With streets project done, Sterling Town budget decreases 45 percent

 

John Hales

Staff writer

7/27/2017

 

STERLING—Minus the expense of a streets improvement project that is now finished, the Sterling Town budget for the fiscal year that started this month is pretty much even with last year’s.

If it’s only a matter of the bottom line, the town’s general operating budget for the next year is just 45 percent of what it was the previous year: $129,189, which is down from $233,430 for fiscal year 2017.

But that $104,241 difference comes almost entirely from just over $100,000 in maintenance and capital-outlay costs for the streets project undertaken by the town the two previous years.

The project done, the town won’t need to shell out this year for that expense.

With that taken into account, there is a difference of only $3,458 lower this year from last year.

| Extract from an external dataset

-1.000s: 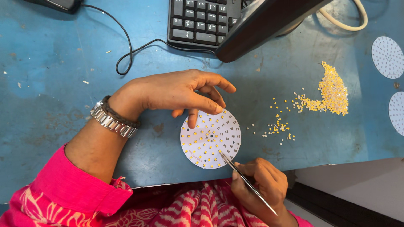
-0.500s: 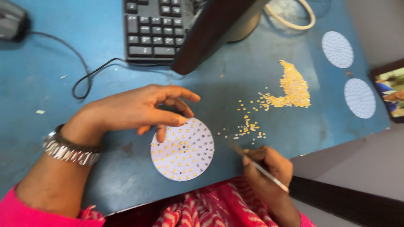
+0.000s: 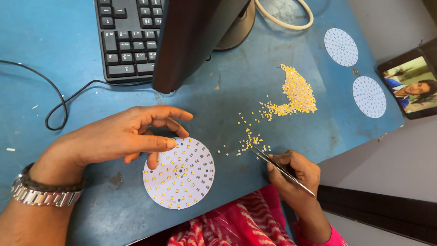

By the time you also factor in nearly $5,000 in cemetery-project debt service that retired last year, the budget this year is only about $1,500 from being exactly square with last year’s. It also means that the $1,500 difference is a year-over increase, but accounts for just slightly more than 1 percent of this year’s budget.

One-third of that difference came from the town council’s willingness to spend an extra $500 this year for 24th of July festivities, which the town celebrated on Monday of this week. The extra amount may have been part of a mea culpa for cancelling the event last year, which was met with stern disapproval from townspeople.

At a city council meeting about one year ago, shortly after cancelling the celebration—but too late to do anything about it—Mayor Randall Cox said he and the town had made a mistake in not holding the traditional celebration.

“I’ve had quite a few people mad at me,” he said at the time. “I apologize, and it won’t happen next year. Next year we are going to have it. We aren’t even going to talk about canceling it.”

He and the town council were as good as their word, with a 24th of July celebration that got perhaps more attention —as well as an additional 25-percent funding boost —this year than in years past.

“I felt it went really good,” Councilmember Yvonne Larsen said Tuesday, Larsen and Councilmember Marilyn Lyon, headed the town’s 24th celebration effort. “I feel it was one of the better ones we’ve ever had, in all the years we’ve done it.”

The celebration committee planned more and diverse activities this year, she said. “There was just something there for everybody; that was the comment from the crowd and the committee.”

Did the town council intend for the extra $500 to be a make-up for last year?

“Yeah, that’s how they felt,” Larsen said. But they also wanted to invest in event as a way to raise money for planned improvements to the city park: a better celebration might mean more donations.

“People will remember they had a good time,” Larsen said.